The input starts with two integers n (0 < n ≤ 5000) and m (0 ≤ m ≤ 60000) on the same line. Next follows n + m lines. The first n lines of these give the net profit/loss from firing the i-th employee individually bi (|bi| ≤ 107, 1 ≤ i ≤ n). The remaining m lines each contain two integers i and j (1 ≤ ij ≤ n) meaning the i-th employee has the j-th employee as his direct underling.

Output

Output two integers separated by a single space: the minimum number of employees to fire to achieve the maximum profit, and the maximum profit.

Sample Input

5 5
8
-9
-20
12
-10
1 2
2 5
1 4
3 4
4 5

Sample Output

2 2

Hint

As of the situation described by the sample input, firing employees 4 and 5 will produce a net profit of 2, which is maximum.

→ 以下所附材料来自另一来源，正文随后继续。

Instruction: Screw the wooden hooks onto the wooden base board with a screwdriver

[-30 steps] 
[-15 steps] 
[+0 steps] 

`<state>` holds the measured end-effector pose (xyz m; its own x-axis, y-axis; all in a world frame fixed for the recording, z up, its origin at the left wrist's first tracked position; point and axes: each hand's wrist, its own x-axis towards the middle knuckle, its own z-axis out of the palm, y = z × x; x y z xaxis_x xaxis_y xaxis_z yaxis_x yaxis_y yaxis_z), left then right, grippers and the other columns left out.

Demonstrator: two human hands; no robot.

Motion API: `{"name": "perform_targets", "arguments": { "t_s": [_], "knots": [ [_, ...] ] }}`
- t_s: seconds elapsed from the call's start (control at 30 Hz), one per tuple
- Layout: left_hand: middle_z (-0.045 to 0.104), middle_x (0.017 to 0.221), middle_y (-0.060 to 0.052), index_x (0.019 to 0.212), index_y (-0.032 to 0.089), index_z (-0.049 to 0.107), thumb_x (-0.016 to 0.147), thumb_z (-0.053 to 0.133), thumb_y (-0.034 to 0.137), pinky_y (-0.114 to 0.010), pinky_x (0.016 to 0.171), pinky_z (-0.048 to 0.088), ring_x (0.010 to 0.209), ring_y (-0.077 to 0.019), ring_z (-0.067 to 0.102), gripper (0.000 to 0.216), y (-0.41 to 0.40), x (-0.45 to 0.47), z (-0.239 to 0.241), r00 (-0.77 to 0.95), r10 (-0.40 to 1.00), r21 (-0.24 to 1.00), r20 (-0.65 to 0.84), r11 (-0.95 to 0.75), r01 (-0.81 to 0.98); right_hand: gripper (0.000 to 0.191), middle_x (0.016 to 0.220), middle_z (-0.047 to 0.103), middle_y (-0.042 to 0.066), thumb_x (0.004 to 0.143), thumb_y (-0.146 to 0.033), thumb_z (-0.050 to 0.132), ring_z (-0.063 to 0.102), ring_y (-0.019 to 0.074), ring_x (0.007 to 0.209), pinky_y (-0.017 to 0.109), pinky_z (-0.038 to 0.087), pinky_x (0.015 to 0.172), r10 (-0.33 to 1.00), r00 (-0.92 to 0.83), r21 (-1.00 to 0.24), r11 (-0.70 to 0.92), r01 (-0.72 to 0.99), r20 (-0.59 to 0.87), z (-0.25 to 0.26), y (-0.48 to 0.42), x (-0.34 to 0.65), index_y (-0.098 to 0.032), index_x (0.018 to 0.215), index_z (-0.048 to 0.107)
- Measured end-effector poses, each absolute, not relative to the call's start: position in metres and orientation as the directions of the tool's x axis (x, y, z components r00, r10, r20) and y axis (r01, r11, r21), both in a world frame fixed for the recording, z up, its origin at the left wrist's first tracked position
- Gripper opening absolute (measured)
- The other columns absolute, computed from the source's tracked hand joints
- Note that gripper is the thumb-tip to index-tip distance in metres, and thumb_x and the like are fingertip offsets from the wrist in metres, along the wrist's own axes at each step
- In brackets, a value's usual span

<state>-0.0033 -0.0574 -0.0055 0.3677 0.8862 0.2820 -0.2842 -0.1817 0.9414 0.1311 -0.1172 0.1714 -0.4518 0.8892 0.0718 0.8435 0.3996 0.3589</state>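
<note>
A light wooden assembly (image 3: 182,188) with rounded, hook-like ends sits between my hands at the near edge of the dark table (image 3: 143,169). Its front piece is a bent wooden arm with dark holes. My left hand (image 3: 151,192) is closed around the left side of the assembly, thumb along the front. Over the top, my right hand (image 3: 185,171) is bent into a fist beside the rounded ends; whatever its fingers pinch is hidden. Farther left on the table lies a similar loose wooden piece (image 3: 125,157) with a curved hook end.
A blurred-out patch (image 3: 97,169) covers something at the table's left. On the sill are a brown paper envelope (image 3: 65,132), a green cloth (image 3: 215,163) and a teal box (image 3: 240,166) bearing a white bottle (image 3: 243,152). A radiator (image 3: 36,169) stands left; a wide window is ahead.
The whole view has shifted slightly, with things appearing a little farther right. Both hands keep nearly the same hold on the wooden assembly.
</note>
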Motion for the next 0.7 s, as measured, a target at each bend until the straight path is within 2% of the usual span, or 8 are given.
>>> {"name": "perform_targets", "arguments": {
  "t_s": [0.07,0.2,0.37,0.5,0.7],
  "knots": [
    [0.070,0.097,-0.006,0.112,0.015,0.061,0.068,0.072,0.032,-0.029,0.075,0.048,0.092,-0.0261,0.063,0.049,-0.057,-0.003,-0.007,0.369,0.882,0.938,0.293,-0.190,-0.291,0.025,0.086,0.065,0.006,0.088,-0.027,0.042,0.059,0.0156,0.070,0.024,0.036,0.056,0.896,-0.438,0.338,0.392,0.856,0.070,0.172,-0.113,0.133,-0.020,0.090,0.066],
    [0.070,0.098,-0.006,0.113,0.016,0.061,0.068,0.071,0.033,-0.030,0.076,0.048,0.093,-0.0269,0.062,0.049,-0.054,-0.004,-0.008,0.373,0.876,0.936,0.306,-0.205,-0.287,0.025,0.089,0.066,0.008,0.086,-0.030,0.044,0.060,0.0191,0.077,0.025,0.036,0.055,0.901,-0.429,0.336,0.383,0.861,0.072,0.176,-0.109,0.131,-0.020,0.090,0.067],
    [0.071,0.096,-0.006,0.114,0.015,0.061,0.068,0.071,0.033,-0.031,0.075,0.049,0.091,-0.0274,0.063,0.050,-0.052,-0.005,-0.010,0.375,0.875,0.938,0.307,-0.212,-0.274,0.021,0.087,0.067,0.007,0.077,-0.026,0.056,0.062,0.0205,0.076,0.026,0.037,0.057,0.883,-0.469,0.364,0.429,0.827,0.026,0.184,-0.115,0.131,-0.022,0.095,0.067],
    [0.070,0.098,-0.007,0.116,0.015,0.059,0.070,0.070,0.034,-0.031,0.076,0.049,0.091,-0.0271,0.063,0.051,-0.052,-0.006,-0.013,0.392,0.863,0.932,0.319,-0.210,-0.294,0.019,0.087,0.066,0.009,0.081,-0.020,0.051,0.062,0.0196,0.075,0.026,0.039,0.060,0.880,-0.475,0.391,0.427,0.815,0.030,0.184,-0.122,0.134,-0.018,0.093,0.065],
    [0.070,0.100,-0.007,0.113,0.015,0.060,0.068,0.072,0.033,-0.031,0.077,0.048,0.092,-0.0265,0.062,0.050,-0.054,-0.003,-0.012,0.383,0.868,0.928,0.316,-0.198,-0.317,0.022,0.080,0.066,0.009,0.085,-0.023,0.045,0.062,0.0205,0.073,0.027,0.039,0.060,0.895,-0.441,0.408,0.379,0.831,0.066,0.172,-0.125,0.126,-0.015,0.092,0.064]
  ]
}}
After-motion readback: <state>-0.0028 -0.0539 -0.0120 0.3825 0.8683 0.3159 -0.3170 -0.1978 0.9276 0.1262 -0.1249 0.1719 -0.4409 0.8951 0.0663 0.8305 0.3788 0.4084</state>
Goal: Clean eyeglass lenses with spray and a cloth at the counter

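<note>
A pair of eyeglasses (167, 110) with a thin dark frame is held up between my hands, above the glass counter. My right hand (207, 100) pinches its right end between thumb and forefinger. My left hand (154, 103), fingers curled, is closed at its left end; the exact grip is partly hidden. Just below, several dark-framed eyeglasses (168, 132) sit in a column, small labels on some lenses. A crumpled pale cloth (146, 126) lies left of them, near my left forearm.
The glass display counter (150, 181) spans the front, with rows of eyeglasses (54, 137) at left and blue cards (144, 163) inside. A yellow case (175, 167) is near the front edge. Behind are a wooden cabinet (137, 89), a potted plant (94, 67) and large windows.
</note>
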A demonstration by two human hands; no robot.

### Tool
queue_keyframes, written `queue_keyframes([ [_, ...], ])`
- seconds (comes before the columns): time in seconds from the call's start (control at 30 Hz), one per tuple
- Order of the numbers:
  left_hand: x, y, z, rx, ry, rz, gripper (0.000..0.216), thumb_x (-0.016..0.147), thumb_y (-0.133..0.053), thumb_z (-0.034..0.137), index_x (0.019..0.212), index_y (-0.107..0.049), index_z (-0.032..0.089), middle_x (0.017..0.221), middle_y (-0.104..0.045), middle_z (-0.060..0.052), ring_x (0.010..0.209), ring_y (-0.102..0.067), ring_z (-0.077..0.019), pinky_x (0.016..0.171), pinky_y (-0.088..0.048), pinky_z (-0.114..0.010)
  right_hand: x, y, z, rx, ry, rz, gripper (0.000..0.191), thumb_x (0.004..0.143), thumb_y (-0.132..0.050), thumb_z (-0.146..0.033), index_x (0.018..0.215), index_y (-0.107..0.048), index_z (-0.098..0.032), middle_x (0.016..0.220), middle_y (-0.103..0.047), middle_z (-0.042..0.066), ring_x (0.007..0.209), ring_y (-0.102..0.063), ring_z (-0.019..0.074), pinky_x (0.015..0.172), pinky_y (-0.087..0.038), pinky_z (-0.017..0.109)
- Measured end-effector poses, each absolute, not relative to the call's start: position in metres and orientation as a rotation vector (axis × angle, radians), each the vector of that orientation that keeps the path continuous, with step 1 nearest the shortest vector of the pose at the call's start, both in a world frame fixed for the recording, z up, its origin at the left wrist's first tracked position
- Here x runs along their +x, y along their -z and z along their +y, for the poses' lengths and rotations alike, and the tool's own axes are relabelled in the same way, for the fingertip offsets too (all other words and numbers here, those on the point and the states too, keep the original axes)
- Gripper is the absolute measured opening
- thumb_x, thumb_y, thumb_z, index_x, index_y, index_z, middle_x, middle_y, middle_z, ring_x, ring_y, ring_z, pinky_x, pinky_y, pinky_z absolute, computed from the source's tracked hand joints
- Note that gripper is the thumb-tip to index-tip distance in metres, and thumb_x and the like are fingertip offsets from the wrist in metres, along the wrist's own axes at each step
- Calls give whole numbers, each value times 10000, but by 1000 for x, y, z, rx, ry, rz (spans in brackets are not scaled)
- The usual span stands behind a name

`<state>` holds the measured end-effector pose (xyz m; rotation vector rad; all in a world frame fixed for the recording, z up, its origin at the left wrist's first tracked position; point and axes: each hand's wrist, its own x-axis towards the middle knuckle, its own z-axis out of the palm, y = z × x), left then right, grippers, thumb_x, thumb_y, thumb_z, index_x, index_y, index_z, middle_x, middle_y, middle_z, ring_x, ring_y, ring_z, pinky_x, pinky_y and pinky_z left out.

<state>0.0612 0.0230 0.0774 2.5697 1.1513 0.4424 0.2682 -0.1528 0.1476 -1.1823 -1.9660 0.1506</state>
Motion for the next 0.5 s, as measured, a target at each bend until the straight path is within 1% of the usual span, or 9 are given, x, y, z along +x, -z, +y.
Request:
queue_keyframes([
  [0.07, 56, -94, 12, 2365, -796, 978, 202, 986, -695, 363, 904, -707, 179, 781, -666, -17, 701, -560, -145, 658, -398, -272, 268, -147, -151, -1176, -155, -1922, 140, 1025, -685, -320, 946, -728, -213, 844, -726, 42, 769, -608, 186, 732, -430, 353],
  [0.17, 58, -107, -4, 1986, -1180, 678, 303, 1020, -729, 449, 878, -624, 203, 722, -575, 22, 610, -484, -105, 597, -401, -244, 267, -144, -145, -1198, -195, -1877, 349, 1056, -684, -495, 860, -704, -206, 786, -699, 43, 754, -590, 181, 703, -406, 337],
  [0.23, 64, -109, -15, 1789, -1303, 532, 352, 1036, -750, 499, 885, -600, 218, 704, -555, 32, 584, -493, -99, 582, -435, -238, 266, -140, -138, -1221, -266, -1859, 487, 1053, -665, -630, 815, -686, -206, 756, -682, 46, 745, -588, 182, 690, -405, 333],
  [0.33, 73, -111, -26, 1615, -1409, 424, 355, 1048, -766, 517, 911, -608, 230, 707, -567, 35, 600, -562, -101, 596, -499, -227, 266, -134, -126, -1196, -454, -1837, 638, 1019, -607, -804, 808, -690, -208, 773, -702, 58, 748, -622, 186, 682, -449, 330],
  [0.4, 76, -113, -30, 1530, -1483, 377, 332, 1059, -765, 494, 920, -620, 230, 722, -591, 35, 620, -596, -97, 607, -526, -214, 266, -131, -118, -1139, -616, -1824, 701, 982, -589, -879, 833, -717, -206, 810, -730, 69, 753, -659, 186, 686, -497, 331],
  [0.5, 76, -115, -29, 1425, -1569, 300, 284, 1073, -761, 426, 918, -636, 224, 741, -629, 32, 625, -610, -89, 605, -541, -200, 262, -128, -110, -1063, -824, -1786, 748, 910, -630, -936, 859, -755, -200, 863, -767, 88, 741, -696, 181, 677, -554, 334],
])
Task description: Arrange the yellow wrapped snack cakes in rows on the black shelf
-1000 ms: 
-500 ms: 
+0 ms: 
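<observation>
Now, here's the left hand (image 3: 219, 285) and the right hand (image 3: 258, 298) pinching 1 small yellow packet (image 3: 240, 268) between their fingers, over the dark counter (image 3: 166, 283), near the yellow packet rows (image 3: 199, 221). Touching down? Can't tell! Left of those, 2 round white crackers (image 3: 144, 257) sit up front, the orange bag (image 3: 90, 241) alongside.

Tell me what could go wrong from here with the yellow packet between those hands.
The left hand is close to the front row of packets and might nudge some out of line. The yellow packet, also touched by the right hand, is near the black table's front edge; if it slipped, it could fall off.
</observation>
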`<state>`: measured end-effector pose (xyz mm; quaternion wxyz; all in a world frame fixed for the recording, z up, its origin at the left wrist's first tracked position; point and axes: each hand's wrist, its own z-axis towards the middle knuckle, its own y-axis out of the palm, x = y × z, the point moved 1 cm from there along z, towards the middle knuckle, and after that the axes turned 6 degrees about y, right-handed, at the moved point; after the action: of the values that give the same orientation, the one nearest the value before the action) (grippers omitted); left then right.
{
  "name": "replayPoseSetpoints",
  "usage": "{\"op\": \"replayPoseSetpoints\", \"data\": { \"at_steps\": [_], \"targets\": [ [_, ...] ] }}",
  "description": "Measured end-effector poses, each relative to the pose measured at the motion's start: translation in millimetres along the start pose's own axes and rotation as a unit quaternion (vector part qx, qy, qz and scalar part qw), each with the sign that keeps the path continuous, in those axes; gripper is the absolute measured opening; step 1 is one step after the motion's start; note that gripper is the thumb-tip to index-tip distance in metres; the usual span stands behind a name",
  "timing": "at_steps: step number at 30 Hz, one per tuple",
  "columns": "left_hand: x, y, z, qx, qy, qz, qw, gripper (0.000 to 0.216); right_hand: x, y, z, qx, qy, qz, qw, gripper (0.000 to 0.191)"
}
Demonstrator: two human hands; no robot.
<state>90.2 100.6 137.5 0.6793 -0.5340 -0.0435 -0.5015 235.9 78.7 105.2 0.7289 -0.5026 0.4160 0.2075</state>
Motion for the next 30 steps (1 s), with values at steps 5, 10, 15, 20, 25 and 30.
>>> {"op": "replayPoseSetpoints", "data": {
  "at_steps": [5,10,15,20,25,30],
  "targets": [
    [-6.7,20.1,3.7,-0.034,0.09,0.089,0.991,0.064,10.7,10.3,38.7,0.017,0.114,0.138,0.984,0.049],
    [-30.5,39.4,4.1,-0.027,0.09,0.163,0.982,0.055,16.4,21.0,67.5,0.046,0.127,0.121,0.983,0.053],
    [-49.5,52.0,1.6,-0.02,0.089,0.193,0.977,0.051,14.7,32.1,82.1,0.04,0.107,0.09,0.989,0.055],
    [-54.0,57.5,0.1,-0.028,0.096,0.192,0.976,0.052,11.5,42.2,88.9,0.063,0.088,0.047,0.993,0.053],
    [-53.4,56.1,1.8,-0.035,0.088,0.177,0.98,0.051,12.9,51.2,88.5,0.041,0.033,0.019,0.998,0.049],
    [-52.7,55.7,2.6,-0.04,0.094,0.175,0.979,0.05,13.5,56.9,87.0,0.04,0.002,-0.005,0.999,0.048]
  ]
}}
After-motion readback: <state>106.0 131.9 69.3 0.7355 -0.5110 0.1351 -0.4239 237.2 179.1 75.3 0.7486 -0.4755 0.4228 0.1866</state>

题意:一个公司要开除一些员工,开除每个员工都会获得利益或者失去利益,当开除某个员工的时候,该员工的下属也必须开除;

分析:

给你两个整数nm

表示公司要开除n个员工,员工之间的关系有m个。

然后给你n个数字,可正可负。

表示开除这个员工所得到(正)或损失(负)的利益。

m 个关系 a b

表示b员工是a员工的下属。

闭合图定义:

它是有向图的一个点集,且这个点集的所有出边仍然指向该点集。

最大权闭合图:

每一个点有一个权值,可正可负,在所有的合法闭合图中,点权之和最大的图就是最大权闭合图。

明显,这道题目就是一个典型的最大权闭合图。

具体推理证明详见国家集训队论文:胡波涛的《最小割模型在信息学竞赛中的应用》

建图:

一个超级源点s,超级汇点t

s连接所有点权为正的点,容量是点权。

所有点权为负的点连接汇点t,容量的点权乘以-1

b  a的下属,那么连接 a b,容量无穷大。

求出最大流,那么所

有正点权的和 减去 最大流 就是最大权闭合图的最大权,就是公司的最大利益。

在残量网络中从原点s出发,一遍dfs,走还有容量的点,经过的点数就是要开除的人数。

 

略微证明一下:(证明转自:http://www.answeror.com/archives/27629

1.因为不连接源汇的边的权值都是无穷大, 所以最小割一定是简单割(割边只和源点汇点有连接), 最终被删除的点集即为去掉割以后源点s所在的集合, 记为S, 即若删除了v, v的所有后继都会被删除, 这就满足了原问题的唯一约束条件, 保证了解的正确性.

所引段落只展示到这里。